= Beginning of Section =

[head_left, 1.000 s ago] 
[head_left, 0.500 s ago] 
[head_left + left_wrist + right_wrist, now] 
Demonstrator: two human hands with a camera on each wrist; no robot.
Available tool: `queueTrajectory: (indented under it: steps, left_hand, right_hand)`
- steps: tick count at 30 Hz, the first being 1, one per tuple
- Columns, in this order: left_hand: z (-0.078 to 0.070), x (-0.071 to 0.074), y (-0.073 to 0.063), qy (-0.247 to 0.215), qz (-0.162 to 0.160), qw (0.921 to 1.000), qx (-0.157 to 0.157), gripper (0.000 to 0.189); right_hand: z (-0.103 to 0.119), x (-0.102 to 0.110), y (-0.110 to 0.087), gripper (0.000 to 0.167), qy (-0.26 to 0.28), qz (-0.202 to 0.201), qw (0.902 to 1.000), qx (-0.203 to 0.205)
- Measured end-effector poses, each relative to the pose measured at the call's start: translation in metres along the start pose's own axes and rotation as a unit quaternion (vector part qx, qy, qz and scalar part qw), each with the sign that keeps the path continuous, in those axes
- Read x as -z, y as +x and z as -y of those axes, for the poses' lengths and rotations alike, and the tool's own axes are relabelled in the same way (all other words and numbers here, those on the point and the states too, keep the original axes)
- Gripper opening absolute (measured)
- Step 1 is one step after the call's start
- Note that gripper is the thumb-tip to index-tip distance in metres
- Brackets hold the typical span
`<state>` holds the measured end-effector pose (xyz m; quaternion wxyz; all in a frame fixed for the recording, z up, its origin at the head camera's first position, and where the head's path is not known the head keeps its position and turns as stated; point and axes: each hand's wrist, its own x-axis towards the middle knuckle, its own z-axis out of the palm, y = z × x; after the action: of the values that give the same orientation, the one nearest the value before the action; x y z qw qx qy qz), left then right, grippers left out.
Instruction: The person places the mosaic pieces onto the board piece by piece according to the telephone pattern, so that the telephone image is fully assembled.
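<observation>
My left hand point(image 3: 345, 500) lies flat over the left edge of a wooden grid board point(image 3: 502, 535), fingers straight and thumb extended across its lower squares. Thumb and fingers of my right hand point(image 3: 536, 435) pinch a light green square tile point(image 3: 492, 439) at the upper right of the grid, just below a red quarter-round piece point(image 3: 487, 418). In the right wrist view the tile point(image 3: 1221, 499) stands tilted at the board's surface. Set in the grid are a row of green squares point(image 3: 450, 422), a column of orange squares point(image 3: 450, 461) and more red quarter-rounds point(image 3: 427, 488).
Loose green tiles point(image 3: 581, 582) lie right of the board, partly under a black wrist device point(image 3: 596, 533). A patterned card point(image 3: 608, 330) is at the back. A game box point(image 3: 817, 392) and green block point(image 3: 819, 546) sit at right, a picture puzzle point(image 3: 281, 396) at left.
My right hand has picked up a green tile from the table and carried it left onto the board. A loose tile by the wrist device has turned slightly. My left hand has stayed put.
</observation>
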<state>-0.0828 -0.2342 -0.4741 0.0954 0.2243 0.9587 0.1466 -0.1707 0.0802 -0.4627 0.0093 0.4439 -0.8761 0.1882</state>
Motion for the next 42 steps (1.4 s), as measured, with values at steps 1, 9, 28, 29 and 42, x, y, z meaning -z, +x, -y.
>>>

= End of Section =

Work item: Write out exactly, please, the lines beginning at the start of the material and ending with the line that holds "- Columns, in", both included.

Solution to this problem:
[head_left, 1.000 s ago] 
[head_left, 0.500 s ago] 
[head_left + left_wrist + right_wrist, now] 
Demonstrator: two human hands with a camera on each wrist; no robot.
Available tool: `queueTrajectory: (indented under it: steps, left_hand, right_hand)`
- steps: tick count at 30 Hz, the first being 1, one per tuple
- Columns, in this order: left_hand: z (-0.078 to 0.070), x (-0.071 to 0.074), y (-0.073 to 0.063), qy (-0.247 to 0.215), qz (-0.162 to 0.160), qw (0.921 to 1.000), qx (-0.157 to 0.157), gripper (0.000 to 0.189); right_hand: z (-0.103 to 0.119), x (-0.102 to 0.110), y (-0.110 to 0.087), gripper (0.000 to 0.167), qy (-0.26 to 0.28), qz (-0.202 to 0.201), qw (0.902 to 1.000), qx (-0.203 to 0.205)

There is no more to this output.